Waka waka waka waka.
There’s a lot to like about the Nintendo Switch, but the lack of Nintendo’s Virtual Console service is still a very sore spot for some, including myself. Thankfully, some publishers are stepping up to fill the gaps in between major releases with ports and digital releases of older games. Not content to drop a title or two, Bandai Namco has resurrected its Namco Museum brand to place a new collection of arcade-era titles on the platform. It’s not a perfect solution, but it is something.
Comprising this edition of the collection is your standard Pac-Man, Galaga, and Dig Dug, along with Tower of Druaga, Galaga ‘88, Rolling Thunder 1 & 2, Splatterhouse, Sky Kid, Tank Force, and the Miyamoto directed Pac-Man Vs. While there’s a pretty good chance you didn’t get to play any of these in their original cabinet forms; they are faithfully replicated here, including a button to simulate inserting a coin in order to play the game. With quick switching built into the software, it wasn’t hard to jump between titles and see what the past had to offer; especially Splatterhouse.
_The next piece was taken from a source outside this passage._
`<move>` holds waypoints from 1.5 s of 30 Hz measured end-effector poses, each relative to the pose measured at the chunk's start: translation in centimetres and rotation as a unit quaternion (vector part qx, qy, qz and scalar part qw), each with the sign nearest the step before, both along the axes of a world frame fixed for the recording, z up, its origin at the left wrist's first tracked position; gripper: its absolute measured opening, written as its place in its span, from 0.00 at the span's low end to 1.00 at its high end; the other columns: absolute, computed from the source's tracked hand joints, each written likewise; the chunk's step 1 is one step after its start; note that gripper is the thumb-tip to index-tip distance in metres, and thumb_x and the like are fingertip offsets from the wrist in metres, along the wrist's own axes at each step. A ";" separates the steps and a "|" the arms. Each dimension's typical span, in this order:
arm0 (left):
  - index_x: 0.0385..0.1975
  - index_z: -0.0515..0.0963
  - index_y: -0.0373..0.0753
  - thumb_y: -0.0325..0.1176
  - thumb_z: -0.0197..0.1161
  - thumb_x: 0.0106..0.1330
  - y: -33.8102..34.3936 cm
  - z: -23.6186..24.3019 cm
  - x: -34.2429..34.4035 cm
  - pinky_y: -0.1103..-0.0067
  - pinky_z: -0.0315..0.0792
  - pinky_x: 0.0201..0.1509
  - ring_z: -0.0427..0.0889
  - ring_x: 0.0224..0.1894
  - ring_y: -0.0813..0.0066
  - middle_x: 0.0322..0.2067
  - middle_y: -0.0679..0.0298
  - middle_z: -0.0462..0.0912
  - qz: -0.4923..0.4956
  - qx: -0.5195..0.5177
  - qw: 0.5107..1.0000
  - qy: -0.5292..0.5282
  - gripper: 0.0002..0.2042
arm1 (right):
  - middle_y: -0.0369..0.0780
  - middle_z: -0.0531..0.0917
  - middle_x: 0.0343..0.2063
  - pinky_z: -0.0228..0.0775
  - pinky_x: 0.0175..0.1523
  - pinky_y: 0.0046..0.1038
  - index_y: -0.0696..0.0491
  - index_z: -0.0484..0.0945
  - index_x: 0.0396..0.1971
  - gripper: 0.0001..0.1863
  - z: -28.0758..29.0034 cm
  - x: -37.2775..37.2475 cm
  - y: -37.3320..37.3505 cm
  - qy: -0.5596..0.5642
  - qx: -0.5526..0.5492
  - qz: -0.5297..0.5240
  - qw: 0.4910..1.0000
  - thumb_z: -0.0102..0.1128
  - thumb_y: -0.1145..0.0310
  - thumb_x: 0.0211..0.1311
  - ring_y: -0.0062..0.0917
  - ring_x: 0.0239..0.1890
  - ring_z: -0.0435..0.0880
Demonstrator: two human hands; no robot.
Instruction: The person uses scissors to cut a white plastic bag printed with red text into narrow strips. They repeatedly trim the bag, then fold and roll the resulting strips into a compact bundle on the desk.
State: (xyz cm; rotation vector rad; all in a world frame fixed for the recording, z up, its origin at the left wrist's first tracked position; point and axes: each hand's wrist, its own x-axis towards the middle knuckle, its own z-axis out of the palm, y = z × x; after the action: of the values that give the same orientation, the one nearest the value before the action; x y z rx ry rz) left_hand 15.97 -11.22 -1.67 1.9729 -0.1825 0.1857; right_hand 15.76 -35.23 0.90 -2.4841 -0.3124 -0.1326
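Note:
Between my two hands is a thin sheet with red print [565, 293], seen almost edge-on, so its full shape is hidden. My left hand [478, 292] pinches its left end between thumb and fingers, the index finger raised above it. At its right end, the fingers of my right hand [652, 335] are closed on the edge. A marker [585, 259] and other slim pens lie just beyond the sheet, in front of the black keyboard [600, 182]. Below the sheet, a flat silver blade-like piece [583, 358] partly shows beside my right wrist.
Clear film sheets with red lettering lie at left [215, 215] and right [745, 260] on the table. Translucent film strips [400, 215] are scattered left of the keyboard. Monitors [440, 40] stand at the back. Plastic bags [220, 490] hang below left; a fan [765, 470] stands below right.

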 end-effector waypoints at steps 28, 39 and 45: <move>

However, that faithful recreation has a couple of faults. Because most of these games were in large vertical cabinets, the games display in a narrow vertical display. They are surrounded by cool art reminiscent of the cabinets, but might be jarring in a widescreen era. Even in handheld mode on the Switch, they may seem too small to the near sighted or even people spoiled by modern gaming’s resolution wars. Either way, the best way to play most of these games is probably in handheld mode due to this nature of display; and included is an interesting feature that turns the entire display 90 degrees in order to fill the Switch’s display in full. When doing so, all the menus within the software calibration as well. At first, I thought this was a great solution to the problem even if it doesn’t help with paying Splatterhouse, but I’ve yet to find a way to prop up the Switch that also feels like it’ll hold my $300 investment securely. There are reliable tablet stands, but it seems like a lot to set up to play a single collection of games.
Some choices here are better (did I mention Splatterhouse) than others (did we really need two Rolling Thunder titles) but as a collection, these ten games give a decent overview of at least one publisher’s older history before it became better known for anime games. What other commentary could I offer on Pac-Man, for example? It plays exactly like you expect Pac-Man to. Galaga is exactly as you remember it. That isn’t to say there aren’t noteworthy things within Namco Museum. Picking up Tower of Druaga, an adventure game that predates even The Legend of Zelda by a couple of years, feels like another world entirely. In fact, Namco Museum includes accessible hints for each stage, something unique to Druaga. I also mentioned this collection has Splatterhouse on it, right? Because Splatterhouse is in this collection and that must be made clear.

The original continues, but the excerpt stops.